The idea of probing the body's interior with radiation stretches back to experiments with X rays in the 1800s, but more than a century later, images taken with radiological scans still are not considered reliable enough to, for example, serve as the sole indicator of the efficacy of a cancer treatment. Lisa Karam, a biochemist at the National Institute of Standards and Technology (NIST) and a few dozen of her colleagues across North America have set out to change that.

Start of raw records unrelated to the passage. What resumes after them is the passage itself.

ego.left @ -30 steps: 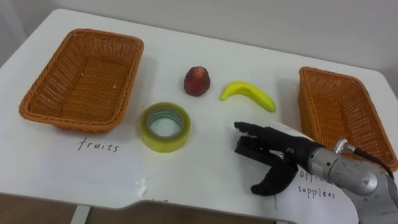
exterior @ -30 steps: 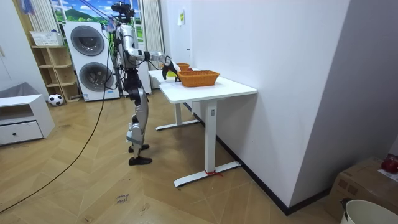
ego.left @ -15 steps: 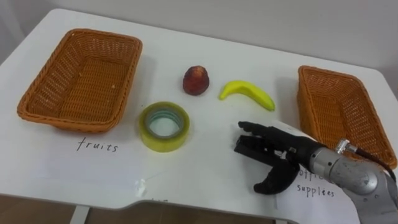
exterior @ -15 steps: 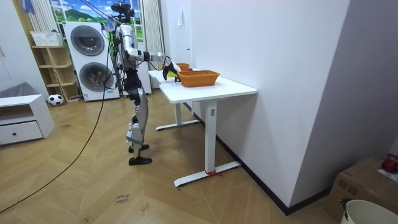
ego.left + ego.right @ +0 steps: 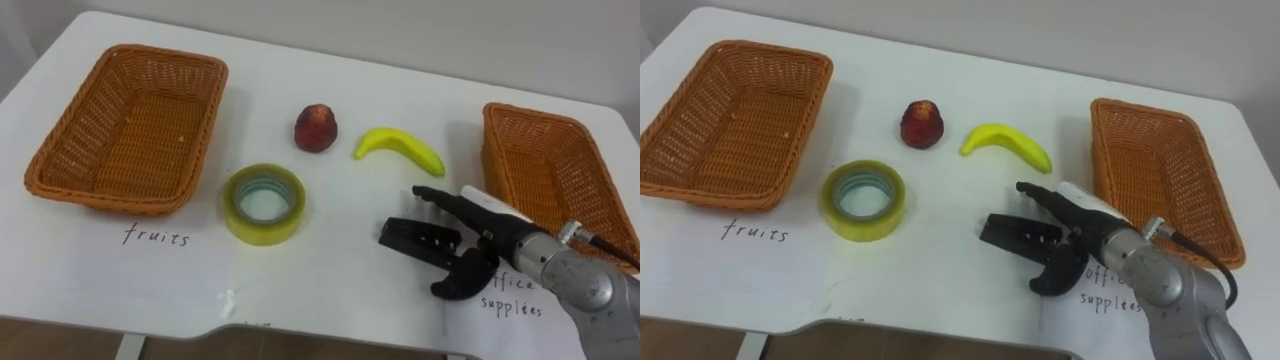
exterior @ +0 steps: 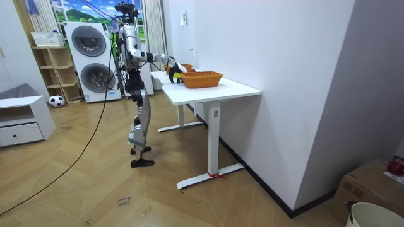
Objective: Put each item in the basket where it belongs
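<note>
Right hand (image 5: pixel 480 245): low over the table (image 5: pixel 330 270), fingers stretched out flat towards the robot's left, thumb hanging below and apart from them. Nothing in it.

Nearest piece: banana (image 5: pixel 400 148), just beyond the fingertips on the far side. It lies flat, clear of the hand, its stalk end towards the right basket (image 5: pixel 545 170).
- Likely light, smooth-skinned and curved, so it could pivot or skid under a push from one side.
- Soft enough to bruise.
- Best hold is probably across the thick middle: fingers over the outer curve, thumb on the inner, moderate squeeze.

Further left: red fruit (image 5: pixel 316 128), near the banana but apart from it. Tape roll (image 5: pixel 262 232) sits flat on the near side, well apart from the hand; rigid, probably best gripped across its rim.

Left basket (image 5: pixel 140 120): far left, holds nothing.
</note>
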### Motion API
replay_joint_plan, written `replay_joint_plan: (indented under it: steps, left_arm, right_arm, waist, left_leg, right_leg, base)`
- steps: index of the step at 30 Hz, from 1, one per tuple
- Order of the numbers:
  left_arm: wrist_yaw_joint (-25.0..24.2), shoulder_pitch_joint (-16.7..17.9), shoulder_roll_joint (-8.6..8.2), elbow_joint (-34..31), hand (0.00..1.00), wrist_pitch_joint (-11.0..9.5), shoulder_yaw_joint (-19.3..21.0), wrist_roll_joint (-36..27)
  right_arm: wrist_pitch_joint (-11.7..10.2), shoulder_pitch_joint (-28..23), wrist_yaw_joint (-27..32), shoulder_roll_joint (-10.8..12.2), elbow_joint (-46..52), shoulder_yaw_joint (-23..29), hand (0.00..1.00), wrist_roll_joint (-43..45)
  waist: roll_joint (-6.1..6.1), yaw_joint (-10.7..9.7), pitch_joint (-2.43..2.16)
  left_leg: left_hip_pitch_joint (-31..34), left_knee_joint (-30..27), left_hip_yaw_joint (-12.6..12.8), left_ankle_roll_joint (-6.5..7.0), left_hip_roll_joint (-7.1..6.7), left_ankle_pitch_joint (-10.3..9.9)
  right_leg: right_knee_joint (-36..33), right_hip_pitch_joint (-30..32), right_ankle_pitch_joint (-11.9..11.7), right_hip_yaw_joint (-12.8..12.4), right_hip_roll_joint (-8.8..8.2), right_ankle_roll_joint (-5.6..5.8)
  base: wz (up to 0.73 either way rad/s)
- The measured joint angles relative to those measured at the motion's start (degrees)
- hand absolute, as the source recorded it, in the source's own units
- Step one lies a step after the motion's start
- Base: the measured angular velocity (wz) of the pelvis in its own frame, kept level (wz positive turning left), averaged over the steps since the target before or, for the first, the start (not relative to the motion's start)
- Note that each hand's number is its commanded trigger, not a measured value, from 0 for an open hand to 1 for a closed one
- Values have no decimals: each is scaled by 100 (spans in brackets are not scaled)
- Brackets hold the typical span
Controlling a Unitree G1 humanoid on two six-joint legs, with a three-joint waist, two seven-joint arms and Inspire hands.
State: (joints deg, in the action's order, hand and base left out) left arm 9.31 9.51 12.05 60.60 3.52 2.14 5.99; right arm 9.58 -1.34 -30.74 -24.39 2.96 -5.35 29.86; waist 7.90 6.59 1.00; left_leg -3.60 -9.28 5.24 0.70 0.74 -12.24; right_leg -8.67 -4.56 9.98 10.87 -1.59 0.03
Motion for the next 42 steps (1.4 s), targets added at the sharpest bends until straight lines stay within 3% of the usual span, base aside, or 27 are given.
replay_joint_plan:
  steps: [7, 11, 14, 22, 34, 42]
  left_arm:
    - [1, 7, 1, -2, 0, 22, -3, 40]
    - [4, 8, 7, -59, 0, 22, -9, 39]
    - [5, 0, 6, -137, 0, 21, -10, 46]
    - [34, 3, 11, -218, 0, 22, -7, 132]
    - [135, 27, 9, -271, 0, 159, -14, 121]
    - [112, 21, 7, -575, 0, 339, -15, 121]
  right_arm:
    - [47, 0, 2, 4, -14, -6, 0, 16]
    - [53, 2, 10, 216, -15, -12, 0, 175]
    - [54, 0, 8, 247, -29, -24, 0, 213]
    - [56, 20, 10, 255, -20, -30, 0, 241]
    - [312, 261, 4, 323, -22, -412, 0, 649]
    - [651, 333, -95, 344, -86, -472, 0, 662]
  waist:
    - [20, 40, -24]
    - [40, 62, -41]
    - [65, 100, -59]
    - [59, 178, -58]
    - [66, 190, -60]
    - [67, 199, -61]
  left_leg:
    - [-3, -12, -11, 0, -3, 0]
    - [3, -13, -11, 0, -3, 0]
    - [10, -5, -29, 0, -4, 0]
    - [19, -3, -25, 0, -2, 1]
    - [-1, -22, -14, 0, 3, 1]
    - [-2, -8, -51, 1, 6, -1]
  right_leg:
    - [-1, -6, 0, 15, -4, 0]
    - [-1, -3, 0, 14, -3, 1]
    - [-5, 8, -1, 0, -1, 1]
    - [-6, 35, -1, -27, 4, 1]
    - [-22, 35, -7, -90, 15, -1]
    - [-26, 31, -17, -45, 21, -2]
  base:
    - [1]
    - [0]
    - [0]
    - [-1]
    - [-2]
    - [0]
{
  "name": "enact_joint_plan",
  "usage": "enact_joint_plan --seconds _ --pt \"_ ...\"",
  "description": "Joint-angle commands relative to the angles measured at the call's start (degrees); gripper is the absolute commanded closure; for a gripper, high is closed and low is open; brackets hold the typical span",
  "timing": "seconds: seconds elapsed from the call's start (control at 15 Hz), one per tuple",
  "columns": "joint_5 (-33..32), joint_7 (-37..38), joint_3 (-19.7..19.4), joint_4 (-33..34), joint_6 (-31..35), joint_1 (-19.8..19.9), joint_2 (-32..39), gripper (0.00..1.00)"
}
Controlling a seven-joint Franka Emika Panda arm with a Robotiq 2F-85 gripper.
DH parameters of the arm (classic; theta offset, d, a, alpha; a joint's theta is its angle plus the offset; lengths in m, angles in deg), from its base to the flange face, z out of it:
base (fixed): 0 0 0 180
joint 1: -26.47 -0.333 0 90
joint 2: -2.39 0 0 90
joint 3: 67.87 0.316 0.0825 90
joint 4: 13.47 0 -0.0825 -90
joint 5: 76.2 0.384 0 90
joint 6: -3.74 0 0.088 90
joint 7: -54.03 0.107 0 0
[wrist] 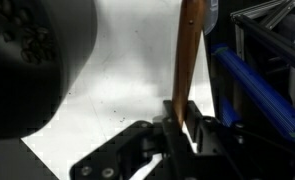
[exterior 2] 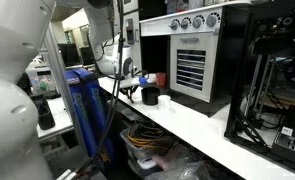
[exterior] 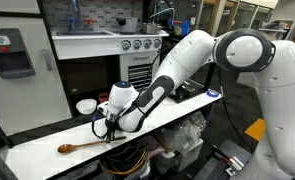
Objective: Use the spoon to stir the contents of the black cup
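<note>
The wooden spoon lies low over the white table, bowl end pointing away from the arm. In the wrist view its thin handle runs up from between my fingers. My gripper is shut on the handle's end; it also shows in both exterior views. The black cup stands on the table just beside the gripper. It fills the upper left of the wrist view as a blurred dark round shape. In an exterior view my arm hides it.
A white bowl sits near the cup. A toy oven with knobs stands at the back of the table. A blue frame stands off the table's edge. Bags and clutter lie under the table.
</note>
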Motion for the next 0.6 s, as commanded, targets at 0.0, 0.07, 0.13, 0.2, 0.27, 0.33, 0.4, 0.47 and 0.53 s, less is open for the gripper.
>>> enact_joint_plan --seconds 0.0,0.07,0.13,0.2,0.27,0.33,0.4,0.47,0.53 --pt "-1.76 -0.51 0.75 0.84 1.05 1.29 1.00 0.96" --pt "-1.90 -0.51 0.74 0.98 1.03 1.30 1.10 0.96" --pt "-2.06 -0.48 0.69 1.05 1.09 1.26 1.16 0.96" --pt "-2.19 -0.54 0.72 1.22 1.03 1.28 1.39 0.96" --pt "-2.40 -0.47 0.60 1.29 1.06 1.18 1.56 0.96" --pt "-2.53 -0.51 0.60 1.36 0.97 1.18 1.80 0.96" --pt "-2.68 -0.51 0.57 1.40 0.93 1.15 2.00 0.96" --pt "-2.71 -0.55 0.64 1.42 0.87 1.20 2.26 0.96" --pt "-2.83 -0.51 0.58 1.40 0.87 1.17 2.44 0.96"
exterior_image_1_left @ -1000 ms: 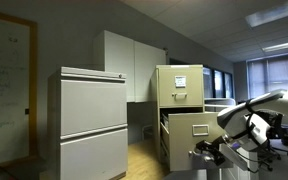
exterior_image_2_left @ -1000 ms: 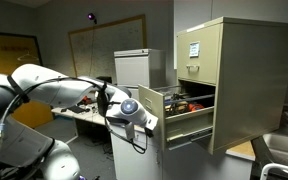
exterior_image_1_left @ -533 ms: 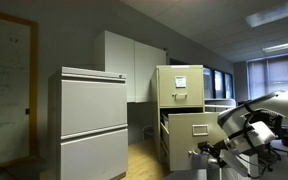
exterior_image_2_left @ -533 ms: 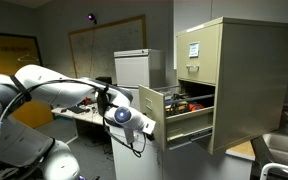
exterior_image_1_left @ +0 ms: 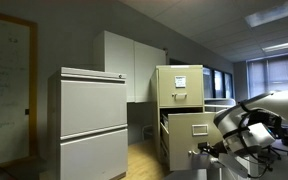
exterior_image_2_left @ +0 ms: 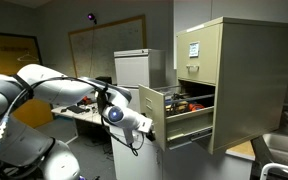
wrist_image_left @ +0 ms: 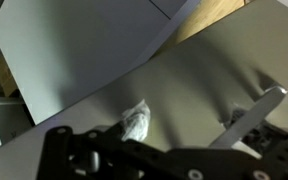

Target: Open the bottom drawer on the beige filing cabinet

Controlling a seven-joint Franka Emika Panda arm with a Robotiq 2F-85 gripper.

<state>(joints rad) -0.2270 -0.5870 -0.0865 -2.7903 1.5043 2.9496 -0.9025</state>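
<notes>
Wrist view: we record the fingers (wrist_image_left: 252,112), of which one pale bar shows clearly above the black gripper body (wrist_image_left: 134,160), set close against a broad beige metal face (wrist_image_left: 189,80). A blurred pale lump (wrist_image_left: 134,122) lies on that face nearby, and we cannot tell whether the fingers stand wide or narrow, nor whether they hold anything. Exterior views, both: we list the beige filing cabinet (exterior_image_1_left: 180,88) (exterior_image_2_left: 239,80), tall and narrow, standing apart from the wider pale-grey cabinet (exterior_image_1_left: 88,120), with white papers (exterior_image_1_left: 181,84) on its upper front. Its lower drawer (exterior_image_1_left: 191,132) (exterior_image_2_left: 176,112) stands pulled out; in an exterior view we see dark contents inside it. We enter the white robot arm (exterior_image_2_left: 59,88) (exterior_image_1_left: 246,122) reaching toward the drawer's front end, with the fingers near that front; whether they touch it is too small for us to judge. White wall cupboards (exterior_image_1_left: 129,62) stand behind the cabinets.
</notes>
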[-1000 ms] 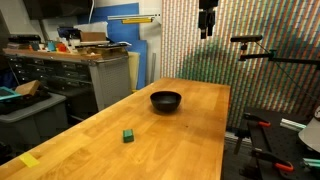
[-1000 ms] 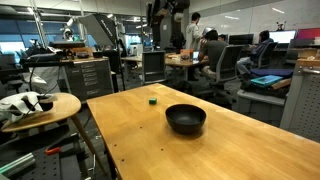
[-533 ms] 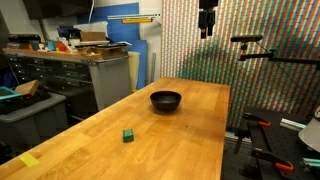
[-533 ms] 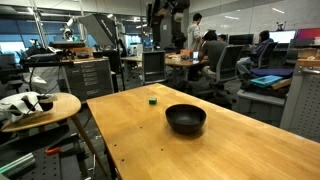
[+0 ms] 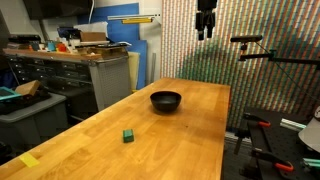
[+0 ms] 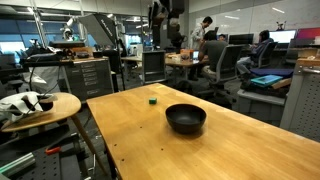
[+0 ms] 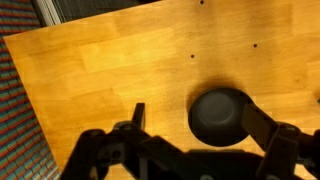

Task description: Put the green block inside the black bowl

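The green block (image 5: pixel 128 135) is a tiny cube on the wooden table, also seen far back in an exterior view (image 6: pixel 152 100). The black bowl (image 5: pixel 166 100) sits on the table in both exterior views (image 6: pixel 185 118) and shows from above in the wrist view (image 7: pixel 220 115). My gripper (image 5: pixel 205 30) hangs high above the table's far end, well above the bowl, also visible at the top of an exterior view (image 6: pixel 165 15). In the wrist view my gripper (image 7: pixel 195 120) is open and empty, with the bowl between its fingers far below. The block is out of the wrist view.
The wooden table (image 5: pixel 170 140) has edges on all sides. A flat yellow piece (image 5: pixel 28 160) lies near one corner. Cabinets (image 5: pixel 85 70) and a tripod arm (image 5: pixel 255 50) stand beside it. A round stool with white objects (image 6: pixel 35 105) stands near the table, and people sit at desks behind.
My gripper has shifted slightly, high above the table. The block and bowl have not moved.
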Controlling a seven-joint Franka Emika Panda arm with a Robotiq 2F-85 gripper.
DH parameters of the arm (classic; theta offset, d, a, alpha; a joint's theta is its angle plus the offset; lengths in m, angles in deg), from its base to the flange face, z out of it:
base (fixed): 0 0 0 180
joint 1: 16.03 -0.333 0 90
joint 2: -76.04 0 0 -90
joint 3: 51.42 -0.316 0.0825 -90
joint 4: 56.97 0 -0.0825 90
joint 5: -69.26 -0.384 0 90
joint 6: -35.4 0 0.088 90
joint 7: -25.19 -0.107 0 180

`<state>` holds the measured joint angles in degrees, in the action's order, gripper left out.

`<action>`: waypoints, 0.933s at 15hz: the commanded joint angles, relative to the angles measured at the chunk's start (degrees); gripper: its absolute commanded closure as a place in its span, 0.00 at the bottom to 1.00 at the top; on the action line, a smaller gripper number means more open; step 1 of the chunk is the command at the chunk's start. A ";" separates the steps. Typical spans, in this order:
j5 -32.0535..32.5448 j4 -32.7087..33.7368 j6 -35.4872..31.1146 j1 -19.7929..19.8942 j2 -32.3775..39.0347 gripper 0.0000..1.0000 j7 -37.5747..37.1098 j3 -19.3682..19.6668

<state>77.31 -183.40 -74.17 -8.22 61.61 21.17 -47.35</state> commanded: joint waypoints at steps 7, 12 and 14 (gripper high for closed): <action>-2.87 3.52 -10.66 -3.06 10.60 0.00 -31.33 -5.48; -0.38 6.61 -14.55 -6.88 18.50 0.00 -46.69 -7.11; -0.59 8.26 -14.90 -8.65 21.57 0.00 -50.69 -6.91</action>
<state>75.79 -179.39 -88.82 -14.80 78.38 -23.07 -54.49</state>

The group of radiology specialists from a number of institutions has recently published* a pair of papers that Karam describes as part of a major effort to turn medical imaging—CT scans, PET scans, MRIs, X rays and the like—into a quantitative research tool, one that produces reliable numbers. Karam says her hope is that the group's efforts will enable scientists to determine whether a new drug or treatment method is working within weeks rather than months or years, thereby cutting down on the time it takes to get an effective new therapy approved for patients.
"Let's say doctors are studying an experimental drug that might destroy lung tumors," says Karam, "CT scans might show that patients' lung tumors shrink after a few weeks on the drug, but regulators would not accept this as evidence that the drug works because legitimate concerns exist about other variables that might be responsible for the apparent change in the image. What we want to do is get control over enough of those variables so that these concerns will fall away."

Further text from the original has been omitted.